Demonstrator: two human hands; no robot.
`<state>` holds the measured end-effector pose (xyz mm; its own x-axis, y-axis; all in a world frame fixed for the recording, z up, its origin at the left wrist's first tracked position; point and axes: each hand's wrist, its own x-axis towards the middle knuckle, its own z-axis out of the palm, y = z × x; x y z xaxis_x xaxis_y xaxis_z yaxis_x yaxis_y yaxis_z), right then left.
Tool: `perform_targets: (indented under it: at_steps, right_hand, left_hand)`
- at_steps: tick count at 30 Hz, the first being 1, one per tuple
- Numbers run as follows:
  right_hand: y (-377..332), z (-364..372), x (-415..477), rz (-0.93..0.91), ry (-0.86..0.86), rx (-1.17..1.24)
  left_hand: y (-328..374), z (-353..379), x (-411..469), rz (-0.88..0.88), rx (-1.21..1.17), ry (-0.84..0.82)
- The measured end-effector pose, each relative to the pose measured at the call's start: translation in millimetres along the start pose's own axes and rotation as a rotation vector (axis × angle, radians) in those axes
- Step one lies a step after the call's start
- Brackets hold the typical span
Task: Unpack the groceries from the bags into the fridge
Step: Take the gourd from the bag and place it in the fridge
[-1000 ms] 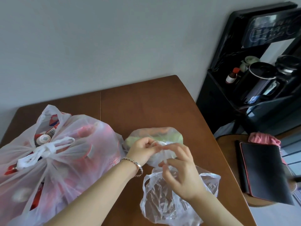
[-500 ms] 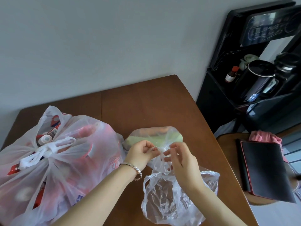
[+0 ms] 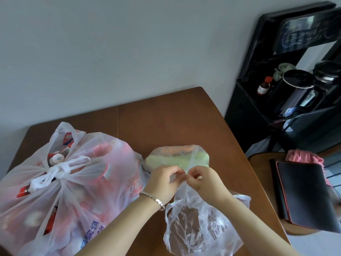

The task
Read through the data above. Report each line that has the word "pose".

Answer box
`<state>` holds the measured end-effector pose (xyz mm; its own x-axis, y-axis; all in a world frame fixed for the recording, z up, its origin at the left wrist's first tracked position; point and axes: each hand's wrist, its own x-axis towards the middle knuckle, its own z-axis out of the palm, y = z × x; x y z xaxis_x xaxis_y xaxis_z yaxis_x yaxis_y yaxis_z), right then left.
- The measured end-effector pose, each relative to the pose measured at the call's start: translation in millimetres along the start pose's own axes and rotation as a rotation vector (axis × angle, radians) in those axes

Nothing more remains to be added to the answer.